* Required action: Beginning at the line containing "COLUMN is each" in the material below and ending at the line containing "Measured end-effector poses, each", return each line exactly and add nothing.

* Given information:
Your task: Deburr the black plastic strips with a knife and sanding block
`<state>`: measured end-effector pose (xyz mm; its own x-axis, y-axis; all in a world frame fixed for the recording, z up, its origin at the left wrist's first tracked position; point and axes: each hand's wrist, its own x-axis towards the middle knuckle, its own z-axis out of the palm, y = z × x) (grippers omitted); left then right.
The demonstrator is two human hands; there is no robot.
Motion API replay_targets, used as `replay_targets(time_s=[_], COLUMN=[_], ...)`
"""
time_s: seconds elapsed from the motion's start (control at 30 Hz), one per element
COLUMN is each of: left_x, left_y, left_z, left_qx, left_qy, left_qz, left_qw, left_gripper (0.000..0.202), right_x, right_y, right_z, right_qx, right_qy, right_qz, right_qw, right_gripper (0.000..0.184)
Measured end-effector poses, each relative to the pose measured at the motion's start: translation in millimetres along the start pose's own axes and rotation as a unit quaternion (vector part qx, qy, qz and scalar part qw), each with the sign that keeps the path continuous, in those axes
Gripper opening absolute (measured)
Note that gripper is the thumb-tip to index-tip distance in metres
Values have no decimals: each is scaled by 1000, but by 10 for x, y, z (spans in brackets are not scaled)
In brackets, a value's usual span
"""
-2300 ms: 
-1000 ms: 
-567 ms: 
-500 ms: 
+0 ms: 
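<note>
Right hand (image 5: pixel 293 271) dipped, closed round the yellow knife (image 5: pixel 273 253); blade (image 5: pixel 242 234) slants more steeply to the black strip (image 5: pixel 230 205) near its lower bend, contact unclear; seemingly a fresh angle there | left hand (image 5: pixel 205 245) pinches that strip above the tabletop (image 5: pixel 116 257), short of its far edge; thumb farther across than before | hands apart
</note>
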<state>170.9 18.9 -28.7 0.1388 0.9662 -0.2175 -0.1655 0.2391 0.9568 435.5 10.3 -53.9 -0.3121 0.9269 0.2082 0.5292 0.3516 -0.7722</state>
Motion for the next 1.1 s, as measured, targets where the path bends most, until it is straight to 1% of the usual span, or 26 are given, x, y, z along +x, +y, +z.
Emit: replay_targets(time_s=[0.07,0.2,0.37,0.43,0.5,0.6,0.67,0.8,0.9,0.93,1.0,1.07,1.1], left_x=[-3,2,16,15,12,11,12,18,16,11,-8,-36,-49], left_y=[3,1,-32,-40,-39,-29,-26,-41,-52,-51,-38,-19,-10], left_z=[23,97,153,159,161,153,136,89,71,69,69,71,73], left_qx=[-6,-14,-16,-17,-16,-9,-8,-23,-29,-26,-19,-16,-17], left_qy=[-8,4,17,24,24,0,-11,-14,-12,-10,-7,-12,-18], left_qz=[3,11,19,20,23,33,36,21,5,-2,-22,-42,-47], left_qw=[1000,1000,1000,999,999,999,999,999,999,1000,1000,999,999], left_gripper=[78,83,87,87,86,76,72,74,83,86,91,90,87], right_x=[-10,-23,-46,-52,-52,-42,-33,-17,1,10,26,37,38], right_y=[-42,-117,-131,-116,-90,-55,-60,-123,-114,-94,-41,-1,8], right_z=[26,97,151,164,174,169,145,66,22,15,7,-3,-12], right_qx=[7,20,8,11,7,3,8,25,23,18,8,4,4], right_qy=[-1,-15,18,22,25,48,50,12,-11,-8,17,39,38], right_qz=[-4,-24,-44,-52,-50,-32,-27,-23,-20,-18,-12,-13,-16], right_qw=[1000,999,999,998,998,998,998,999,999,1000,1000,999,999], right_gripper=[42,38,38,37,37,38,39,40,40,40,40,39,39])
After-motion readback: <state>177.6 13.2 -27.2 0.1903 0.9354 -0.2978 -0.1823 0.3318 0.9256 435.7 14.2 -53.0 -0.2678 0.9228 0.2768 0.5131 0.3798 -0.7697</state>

* Answer for this exercise:
COLUMN is each of: left_x, left_y, left_z, left_qx, left_qy, left_qz, left_qw, left_gripper (0.000..0.202), right_x, right_y, right_z, right_qx, right_qy, right_qz, right_qw, right_gripper (0.000..0.184)
Measured end-effector poses, each relative to the pose measured at the motion's start: translation in millimetres along the start pose's own axes and rotation as a unit quaternion (vector part qx, qy, qz and scalar part qw), each with the sign that keeps the path continuous, in those axes

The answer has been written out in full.